Re: patch: Allow the UUID type to accept non-standard formats

From: "Dawid Kuroczko" <qnex42(at)gmail(dot)com>
To: "Robert Haas" <robertmhaas(at)gmail(dot)com>, "Mark Mielke" <mark(at)mark(dot)mielke(dot)cc>
Cc: "Pg Hackers" <pgsql-hackers(at)postgresql(dot)org>
Subject: Re: patch: Allow the UUID type to accept non-standard formats
Date: 2008-10-10 10:20:21
Message-ID: 758d5e7f0810100320y7a1f160bwba65df921e51a282@mail.gmail.com
Views: Raw Message | Whole Thread | Download mbox | Resend email
Thread:
Lists: pgsql-hackers

On Fri, Oct 10, 2008 at 7:28 AM, Mark Mielke <mark(at)mark(dot)mielke(dot)cc> wrote:
> Robert Haas wrote:
>> While we could perhaps accept only those variant formats which we
>> specifically know someone to be using, it seems likely that people
>> will keep moving those pesky dashes around, and we'll likely end up
>> continuing to add more formats and arguing about which ones are widely
>> enough used to deserve being on the list. So my vote is - as long as
>> they don't put a dash in the middle of a group of four (aka a byte),
>> just let it go.
> I somewhat disagree with supporting other formats. Reasons include:
>
> 1) Reduced error checking.

Hmm, I tend to disagree. If UUIDs were variable length (different number
of digits), then perhaps yes. But as all UUIDs have same number of
digits, the dashes inbetween them act as decorators.

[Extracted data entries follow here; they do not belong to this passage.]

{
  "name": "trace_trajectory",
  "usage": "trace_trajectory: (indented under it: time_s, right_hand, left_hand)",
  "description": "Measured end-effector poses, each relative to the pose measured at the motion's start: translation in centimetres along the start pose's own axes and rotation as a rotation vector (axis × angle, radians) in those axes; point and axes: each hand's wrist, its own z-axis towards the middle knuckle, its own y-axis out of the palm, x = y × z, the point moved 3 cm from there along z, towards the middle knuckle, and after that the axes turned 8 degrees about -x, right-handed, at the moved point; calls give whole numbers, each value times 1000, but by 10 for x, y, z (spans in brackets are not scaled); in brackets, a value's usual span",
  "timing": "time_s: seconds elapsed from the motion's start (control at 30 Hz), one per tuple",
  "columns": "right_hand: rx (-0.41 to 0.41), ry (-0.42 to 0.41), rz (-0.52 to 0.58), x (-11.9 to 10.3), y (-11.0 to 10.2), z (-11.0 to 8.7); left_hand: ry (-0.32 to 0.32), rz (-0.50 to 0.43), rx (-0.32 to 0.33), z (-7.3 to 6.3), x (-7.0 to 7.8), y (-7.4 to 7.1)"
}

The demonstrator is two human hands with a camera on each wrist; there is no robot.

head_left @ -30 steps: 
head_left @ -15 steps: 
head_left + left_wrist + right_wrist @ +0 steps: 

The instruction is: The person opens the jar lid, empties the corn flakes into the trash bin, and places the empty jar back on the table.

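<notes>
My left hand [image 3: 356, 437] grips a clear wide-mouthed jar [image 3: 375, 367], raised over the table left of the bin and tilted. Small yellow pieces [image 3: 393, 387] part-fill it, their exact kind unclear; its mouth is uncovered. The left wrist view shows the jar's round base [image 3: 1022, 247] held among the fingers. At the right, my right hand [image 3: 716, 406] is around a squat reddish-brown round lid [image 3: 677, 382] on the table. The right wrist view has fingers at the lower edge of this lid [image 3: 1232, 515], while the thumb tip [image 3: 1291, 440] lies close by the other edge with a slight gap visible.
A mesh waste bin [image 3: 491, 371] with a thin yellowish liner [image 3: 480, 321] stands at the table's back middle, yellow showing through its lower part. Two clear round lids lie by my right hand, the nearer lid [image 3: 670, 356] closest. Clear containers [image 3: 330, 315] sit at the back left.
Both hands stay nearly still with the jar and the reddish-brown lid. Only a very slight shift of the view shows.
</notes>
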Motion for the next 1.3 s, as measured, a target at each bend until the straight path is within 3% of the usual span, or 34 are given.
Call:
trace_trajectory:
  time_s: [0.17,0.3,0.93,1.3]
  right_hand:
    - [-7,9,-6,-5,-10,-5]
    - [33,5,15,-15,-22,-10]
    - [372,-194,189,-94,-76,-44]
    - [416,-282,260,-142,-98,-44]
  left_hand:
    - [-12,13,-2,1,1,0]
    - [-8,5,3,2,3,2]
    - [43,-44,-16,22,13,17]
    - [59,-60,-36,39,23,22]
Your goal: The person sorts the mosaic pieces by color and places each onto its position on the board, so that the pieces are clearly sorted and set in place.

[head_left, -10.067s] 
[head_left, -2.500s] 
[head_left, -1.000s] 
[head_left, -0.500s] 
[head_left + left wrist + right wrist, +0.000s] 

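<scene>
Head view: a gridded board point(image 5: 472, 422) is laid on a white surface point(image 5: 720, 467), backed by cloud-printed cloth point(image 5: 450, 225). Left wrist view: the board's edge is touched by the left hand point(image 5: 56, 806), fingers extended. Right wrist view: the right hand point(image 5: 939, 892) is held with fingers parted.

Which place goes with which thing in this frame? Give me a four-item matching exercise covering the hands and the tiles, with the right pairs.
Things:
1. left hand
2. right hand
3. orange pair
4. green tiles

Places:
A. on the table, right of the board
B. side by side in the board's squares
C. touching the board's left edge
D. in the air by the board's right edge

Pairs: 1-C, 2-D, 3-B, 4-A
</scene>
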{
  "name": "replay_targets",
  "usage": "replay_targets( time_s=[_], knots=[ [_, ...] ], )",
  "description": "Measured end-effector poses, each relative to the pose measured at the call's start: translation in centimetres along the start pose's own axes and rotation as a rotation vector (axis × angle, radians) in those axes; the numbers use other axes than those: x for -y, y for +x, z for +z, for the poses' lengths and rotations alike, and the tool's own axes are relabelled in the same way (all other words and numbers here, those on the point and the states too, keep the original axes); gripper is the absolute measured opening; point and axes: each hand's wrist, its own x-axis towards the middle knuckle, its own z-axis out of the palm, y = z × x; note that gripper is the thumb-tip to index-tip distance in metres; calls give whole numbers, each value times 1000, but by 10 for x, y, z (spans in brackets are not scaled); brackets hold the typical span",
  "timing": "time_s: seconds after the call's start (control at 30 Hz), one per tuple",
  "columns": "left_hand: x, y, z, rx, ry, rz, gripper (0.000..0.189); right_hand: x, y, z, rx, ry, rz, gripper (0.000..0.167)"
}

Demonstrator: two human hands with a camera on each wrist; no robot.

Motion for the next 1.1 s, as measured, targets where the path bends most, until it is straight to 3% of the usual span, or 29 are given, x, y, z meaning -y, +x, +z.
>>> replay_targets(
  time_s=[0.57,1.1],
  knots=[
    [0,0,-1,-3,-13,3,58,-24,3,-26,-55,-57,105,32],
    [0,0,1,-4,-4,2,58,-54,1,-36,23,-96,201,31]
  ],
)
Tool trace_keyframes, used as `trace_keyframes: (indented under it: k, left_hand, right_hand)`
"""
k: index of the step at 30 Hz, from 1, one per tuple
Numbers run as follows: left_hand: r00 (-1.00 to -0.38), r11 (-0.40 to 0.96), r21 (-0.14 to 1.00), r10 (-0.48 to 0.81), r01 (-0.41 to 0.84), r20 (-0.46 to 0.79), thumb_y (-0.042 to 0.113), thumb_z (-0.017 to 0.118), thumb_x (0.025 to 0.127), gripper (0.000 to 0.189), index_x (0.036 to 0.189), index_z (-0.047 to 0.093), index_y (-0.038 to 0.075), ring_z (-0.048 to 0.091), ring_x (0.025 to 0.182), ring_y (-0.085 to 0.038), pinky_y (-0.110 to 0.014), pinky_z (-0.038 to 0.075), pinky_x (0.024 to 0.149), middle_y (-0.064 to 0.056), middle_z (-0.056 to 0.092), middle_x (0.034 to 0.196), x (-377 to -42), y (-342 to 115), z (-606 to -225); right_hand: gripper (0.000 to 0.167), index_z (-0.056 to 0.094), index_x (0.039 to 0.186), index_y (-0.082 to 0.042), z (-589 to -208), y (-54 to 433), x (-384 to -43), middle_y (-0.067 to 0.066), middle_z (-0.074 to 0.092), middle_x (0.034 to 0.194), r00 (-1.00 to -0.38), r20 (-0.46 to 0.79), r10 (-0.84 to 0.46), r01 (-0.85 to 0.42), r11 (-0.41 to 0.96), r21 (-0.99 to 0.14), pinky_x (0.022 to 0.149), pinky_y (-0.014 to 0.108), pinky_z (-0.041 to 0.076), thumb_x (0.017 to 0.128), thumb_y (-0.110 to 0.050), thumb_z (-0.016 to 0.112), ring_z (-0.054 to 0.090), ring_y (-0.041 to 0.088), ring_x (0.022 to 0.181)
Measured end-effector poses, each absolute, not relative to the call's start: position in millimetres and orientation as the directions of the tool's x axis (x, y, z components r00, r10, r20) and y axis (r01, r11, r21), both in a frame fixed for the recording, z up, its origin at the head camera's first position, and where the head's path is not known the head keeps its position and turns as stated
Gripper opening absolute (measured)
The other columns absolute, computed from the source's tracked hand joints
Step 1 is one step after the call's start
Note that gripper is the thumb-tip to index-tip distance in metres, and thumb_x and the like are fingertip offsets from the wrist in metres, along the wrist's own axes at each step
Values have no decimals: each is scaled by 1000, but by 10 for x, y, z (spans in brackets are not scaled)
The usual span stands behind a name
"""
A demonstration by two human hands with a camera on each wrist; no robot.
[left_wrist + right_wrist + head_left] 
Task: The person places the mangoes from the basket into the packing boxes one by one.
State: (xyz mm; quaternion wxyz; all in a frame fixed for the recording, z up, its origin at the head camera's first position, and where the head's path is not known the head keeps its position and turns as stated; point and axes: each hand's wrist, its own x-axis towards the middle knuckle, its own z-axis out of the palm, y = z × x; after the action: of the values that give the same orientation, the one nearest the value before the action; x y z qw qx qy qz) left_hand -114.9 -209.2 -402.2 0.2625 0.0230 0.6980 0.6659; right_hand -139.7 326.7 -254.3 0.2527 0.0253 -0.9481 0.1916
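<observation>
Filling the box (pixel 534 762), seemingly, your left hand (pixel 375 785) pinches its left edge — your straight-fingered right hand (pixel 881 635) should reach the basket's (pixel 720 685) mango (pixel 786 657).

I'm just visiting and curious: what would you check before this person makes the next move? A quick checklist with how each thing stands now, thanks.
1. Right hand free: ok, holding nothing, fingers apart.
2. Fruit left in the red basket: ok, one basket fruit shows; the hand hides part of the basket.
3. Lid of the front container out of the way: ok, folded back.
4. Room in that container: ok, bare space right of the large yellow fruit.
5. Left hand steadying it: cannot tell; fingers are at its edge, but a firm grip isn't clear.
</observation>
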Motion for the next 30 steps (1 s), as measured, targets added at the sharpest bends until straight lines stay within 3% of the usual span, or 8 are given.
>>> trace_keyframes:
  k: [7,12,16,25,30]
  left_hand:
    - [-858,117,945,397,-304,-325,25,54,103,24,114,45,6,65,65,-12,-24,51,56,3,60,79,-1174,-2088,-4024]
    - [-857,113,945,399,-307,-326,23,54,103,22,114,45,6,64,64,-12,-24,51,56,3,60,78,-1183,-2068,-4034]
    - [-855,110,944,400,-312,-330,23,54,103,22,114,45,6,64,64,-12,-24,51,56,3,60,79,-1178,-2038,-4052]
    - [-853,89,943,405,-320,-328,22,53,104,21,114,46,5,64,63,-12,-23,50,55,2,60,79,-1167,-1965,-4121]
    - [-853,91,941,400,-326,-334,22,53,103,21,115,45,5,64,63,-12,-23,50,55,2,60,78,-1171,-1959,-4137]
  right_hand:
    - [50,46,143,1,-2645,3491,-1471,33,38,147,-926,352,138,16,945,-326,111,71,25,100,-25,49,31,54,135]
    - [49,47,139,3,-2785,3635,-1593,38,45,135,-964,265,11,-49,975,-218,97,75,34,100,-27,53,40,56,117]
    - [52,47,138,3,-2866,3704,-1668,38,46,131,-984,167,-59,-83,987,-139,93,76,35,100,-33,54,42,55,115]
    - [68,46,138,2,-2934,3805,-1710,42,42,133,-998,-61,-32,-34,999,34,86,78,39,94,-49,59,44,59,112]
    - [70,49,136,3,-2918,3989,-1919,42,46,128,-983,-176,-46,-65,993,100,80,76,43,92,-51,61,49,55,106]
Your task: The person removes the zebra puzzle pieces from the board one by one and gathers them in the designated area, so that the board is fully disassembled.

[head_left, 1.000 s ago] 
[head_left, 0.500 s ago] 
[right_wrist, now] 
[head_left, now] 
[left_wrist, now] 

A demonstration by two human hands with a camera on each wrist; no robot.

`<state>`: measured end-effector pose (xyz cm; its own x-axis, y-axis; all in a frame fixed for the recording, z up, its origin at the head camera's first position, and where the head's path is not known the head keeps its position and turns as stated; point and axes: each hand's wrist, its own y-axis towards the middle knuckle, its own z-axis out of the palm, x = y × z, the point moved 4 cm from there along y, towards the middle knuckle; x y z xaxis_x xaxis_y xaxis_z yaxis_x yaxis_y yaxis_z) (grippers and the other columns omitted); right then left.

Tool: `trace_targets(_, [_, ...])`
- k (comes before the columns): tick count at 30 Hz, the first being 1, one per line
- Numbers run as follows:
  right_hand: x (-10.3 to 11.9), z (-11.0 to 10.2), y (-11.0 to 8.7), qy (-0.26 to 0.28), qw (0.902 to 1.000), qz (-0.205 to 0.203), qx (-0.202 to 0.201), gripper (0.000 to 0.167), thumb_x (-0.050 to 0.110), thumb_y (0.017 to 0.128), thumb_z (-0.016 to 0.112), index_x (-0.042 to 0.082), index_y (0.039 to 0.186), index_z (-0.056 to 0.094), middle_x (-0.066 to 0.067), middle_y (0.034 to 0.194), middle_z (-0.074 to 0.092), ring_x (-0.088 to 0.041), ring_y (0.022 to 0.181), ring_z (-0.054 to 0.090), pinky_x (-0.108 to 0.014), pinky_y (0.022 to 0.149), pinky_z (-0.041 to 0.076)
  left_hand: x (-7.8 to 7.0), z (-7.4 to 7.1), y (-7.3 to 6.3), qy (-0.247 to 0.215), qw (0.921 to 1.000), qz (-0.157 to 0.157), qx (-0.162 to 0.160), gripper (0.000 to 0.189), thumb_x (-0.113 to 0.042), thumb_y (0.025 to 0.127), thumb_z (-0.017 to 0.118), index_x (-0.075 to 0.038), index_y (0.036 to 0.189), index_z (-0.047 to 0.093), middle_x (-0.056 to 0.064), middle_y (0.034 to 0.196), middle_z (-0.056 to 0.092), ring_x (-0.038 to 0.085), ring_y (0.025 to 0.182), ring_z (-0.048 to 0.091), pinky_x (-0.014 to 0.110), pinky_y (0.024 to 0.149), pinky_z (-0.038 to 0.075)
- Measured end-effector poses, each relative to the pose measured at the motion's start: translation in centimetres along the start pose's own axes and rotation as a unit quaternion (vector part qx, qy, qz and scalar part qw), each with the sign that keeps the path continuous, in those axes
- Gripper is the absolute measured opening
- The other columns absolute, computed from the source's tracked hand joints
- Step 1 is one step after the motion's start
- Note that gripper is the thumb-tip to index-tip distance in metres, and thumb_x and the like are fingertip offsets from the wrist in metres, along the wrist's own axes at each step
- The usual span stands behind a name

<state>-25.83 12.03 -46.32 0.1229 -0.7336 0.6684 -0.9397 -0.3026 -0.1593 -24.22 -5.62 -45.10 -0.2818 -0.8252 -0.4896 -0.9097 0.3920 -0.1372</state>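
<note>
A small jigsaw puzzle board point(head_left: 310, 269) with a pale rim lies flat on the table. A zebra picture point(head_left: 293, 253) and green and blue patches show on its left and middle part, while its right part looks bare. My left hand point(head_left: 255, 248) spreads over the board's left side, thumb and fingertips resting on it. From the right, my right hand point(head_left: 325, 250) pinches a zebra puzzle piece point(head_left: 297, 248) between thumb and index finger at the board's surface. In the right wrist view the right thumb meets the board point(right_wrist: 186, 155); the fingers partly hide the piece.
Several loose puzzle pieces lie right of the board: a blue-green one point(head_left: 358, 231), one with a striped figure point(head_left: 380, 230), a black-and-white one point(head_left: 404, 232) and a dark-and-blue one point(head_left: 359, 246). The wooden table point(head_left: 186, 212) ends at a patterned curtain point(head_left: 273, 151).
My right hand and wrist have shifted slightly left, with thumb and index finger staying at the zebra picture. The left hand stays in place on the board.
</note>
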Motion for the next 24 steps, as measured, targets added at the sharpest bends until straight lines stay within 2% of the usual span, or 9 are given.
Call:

> 2) The '-' is not the only character that people have used. ClearCase uses
> '.' and ':' as punctuation.

I would be more in favor of accepting MAC-address style notation AA:BB:CC:DD
also, in that case, but I think its going too far... So, I am for sticking with
dashes and groups of four :)

> 3) People already have the option of translating the UUID from their
> application to a standard format.

Regexp, the swiss-army knife of data manipulation. ;)

While possible, it really is not that easy and efficient. At least we should
accept dashless UUIDs, so instead of tediously reformatting UUID once
could do s/-//g

> 4) As you find below, and is probably possible to improve on, a fixed
> format can be parsed more efficient.

What I was thinking about is using the same lookup-table style approach
as encode()/decode() pair uses. Should be faster than current implementation,
and skipping over '-' (and even ':' or '.') is even simpler. I don't
know internals
good enough to know how that would work in encodings like UTF16...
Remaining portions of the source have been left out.